Fourteen hours had passed and, through several shift changes, guards believed Latif was sleeping, even though he was known not to be a sound sleeper. Finally, during a tier check a guard knocked on the glass of Latif’s cell door. When he didn’t respond the guard called a “Code Yellow,” defined as a “potentially life-threatening condition requiring an immediate response.”
When guards entered Latif’s cell his right arm contained vomit and when his head was moved a guard told investigators she saw a “large quantity of yellowish bloody goo.”
Attempts to revive Latif failed. He was pronounced dead at 2:48 pm.
Guards violated the SOP when they failed to require Latif to uncover his surveillance camera while on line of sight, the report said. “This failure may have contributed to the death of [Latif] in that it prevented the guard force from being able to monitor [Latif] electronically, and from discovering whether something was in fact wrong with [Latif] during the time that the direct line of sight guards say [Latif] was sleeping,” according to the report.”
The report notes that the Medication Administration Record for September 7 and September 8 is “improperly completed” and was wrongly entered into a government database that contains information about all of the Guantanamo prisoners.

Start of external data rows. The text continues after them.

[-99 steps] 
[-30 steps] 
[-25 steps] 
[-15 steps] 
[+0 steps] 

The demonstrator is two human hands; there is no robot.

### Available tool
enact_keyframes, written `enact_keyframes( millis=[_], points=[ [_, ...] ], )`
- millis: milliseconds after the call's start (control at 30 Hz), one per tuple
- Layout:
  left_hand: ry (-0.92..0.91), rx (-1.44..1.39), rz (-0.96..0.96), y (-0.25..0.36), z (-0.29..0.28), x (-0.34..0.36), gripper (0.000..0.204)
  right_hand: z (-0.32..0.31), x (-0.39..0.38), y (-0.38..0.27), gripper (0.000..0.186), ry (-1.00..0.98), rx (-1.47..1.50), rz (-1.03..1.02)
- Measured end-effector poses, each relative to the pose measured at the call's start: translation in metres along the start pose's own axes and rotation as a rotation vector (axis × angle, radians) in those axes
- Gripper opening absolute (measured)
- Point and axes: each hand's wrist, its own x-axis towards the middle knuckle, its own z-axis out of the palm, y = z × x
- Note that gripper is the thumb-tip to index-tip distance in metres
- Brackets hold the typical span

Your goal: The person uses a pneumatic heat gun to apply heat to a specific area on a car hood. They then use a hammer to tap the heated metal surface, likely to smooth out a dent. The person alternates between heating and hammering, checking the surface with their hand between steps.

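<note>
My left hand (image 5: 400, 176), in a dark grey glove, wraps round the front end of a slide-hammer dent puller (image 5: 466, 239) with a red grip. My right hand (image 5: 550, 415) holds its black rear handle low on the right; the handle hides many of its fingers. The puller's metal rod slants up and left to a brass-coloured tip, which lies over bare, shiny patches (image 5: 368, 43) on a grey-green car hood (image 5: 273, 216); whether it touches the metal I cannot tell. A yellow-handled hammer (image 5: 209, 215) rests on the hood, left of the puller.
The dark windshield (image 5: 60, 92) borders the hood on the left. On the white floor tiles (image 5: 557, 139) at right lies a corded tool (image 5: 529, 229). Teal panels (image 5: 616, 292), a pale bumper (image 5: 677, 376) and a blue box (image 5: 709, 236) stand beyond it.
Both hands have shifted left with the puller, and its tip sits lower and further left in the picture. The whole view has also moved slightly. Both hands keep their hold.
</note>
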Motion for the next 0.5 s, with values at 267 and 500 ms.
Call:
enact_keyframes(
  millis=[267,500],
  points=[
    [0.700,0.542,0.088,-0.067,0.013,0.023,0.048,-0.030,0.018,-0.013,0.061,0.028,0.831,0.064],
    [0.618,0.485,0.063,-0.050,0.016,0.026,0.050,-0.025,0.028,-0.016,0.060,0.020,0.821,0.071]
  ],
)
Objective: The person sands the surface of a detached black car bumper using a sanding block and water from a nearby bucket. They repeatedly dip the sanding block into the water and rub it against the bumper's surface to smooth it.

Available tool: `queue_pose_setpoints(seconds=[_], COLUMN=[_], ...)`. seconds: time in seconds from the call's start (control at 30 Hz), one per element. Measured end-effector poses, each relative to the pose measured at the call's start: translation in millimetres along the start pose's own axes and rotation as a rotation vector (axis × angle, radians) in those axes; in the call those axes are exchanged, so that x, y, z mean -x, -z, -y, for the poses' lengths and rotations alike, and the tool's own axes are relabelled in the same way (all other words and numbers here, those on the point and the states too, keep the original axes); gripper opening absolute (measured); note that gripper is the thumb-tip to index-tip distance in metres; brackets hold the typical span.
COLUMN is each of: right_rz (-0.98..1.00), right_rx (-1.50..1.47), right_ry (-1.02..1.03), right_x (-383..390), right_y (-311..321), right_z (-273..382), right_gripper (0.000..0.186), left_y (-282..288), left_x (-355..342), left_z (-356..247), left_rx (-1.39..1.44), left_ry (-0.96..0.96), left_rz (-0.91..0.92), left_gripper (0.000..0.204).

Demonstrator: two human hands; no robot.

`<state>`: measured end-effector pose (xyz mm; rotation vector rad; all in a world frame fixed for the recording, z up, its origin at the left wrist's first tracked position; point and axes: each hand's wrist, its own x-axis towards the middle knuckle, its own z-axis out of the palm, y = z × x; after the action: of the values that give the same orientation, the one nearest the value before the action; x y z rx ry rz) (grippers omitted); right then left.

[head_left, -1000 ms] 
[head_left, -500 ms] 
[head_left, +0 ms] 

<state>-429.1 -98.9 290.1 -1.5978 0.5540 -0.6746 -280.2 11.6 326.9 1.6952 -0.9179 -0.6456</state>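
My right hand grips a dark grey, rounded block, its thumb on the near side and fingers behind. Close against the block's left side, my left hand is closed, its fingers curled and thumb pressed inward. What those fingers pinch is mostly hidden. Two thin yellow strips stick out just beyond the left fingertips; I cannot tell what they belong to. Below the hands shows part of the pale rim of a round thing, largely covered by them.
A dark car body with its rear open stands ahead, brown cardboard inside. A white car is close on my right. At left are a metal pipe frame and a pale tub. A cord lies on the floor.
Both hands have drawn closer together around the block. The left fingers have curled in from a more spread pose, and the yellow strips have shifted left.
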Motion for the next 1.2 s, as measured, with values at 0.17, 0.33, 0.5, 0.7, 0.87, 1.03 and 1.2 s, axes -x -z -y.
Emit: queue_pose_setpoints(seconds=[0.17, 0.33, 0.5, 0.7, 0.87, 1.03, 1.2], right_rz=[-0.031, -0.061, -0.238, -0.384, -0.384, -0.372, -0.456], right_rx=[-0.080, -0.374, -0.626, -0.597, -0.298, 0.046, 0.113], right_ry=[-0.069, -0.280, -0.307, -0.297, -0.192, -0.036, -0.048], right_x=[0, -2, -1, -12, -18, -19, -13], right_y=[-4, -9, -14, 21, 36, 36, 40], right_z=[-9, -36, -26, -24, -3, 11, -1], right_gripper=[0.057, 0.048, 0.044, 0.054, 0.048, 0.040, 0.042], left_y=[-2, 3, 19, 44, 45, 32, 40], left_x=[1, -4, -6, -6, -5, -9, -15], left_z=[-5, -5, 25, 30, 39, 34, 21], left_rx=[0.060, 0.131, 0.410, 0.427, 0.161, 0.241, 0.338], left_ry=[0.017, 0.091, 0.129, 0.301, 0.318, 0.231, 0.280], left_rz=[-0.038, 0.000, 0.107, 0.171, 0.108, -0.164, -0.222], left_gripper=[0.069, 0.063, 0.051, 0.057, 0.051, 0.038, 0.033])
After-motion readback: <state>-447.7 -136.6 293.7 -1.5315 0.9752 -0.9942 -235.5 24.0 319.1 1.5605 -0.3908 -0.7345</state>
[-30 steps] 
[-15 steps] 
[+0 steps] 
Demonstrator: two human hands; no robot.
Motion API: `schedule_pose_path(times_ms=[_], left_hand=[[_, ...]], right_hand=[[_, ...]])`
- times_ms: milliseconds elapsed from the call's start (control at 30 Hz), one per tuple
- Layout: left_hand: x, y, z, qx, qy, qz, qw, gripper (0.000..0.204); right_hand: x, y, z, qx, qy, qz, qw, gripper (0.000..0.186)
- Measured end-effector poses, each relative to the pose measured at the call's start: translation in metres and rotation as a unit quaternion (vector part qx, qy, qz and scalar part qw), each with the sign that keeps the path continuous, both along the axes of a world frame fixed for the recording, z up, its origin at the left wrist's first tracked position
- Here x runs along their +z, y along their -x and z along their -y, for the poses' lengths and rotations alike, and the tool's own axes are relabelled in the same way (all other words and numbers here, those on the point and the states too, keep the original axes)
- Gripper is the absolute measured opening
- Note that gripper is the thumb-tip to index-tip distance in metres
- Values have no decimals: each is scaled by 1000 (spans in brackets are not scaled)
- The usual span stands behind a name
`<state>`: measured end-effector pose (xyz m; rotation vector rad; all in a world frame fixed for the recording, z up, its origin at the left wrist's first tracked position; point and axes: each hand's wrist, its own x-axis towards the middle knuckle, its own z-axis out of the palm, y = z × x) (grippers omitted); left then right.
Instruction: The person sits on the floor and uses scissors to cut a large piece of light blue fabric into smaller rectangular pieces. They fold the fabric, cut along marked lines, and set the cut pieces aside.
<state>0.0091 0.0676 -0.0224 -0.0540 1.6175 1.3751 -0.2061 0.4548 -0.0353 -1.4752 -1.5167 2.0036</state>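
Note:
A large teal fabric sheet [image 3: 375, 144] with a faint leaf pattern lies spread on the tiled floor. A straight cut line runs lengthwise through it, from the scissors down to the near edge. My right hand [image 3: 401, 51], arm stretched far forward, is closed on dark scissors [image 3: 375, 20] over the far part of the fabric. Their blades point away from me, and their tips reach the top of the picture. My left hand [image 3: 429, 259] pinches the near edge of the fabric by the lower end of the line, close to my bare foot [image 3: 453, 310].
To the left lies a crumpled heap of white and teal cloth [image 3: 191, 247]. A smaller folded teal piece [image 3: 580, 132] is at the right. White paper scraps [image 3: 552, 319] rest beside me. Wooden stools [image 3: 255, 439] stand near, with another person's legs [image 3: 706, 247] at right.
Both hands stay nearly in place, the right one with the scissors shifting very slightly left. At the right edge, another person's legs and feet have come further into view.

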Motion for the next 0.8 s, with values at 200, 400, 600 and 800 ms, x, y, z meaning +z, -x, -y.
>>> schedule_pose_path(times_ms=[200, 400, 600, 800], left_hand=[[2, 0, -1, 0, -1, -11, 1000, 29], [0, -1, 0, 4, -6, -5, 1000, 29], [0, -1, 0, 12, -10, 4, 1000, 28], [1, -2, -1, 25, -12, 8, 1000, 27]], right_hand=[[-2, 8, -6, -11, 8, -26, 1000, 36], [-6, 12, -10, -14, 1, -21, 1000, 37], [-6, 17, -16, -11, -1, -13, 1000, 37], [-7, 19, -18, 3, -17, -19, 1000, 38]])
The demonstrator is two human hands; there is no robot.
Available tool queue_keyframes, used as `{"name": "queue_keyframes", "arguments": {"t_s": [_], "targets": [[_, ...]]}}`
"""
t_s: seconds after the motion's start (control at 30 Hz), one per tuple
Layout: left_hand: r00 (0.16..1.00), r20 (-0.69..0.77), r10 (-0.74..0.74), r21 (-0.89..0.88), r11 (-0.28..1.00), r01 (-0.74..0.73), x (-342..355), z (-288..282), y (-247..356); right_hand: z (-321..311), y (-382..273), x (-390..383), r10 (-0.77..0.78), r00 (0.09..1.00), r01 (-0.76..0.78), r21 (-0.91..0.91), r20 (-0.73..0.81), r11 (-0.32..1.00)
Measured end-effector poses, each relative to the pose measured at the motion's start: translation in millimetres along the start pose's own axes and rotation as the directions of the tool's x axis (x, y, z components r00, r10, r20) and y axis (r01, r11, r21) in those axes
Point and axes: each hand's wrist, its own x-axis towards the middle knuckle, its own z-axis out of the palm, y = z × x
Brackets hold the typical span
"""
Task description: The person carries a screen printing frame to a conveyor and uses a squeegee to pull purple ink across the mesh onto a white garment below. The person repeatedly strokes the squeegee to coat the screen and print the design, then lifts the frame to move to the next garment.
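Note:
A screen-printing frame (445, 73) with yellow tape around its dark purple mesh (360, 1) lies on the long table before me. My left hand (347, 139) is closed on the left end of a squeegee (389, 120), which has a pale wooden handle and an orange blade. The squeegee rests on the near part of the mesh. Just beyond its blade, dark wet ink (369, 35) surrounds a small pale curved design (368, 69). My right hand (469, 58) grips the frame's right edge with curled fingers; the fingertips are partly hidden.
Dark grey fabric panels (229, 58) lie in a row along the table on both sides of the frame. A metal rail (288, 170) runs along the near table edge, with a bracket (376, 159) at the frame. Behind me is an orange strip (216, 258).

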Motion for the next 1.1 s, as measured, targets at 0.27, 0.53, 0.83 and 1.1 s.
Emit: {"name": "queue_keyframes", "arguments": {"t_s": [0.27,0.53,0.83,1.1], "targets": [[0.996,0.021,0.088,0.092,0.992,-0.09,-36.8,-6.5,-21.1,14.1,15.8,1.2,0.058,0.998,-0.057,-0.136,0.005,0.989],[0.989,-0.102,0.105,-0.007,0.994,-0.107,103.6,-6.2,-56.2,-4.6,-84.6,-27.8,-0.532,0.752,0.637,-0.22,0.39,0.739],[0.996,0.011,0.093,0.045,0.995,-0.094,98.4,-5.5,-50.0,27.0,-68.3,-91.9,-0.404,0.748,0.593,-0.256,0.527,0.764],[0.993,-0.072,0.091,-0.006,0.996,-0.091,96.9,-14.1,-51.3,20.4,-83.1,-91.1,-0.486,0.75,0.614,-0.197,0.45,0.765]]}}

The autopsy report said the medical examiner was unable to pinpoint when Latif ingested the two-dozen capsules of Invega that were found in his stomach – medication that he was first prescribed 17 days before his death.
For the next three months, Latif’s body was stored at Ramstein Air Base in German because Yemeni government officials initially refused to accept it. Finally, he was returned home to his family for burial.
Al Jazeera spoke with Zak, the Muslim cultural advisor, during a visit to Guantanamo in May. Although he refused to discuss specific prisoners, Zak did agree to talk about Latif.
“We did our best for that gentleman,” he said.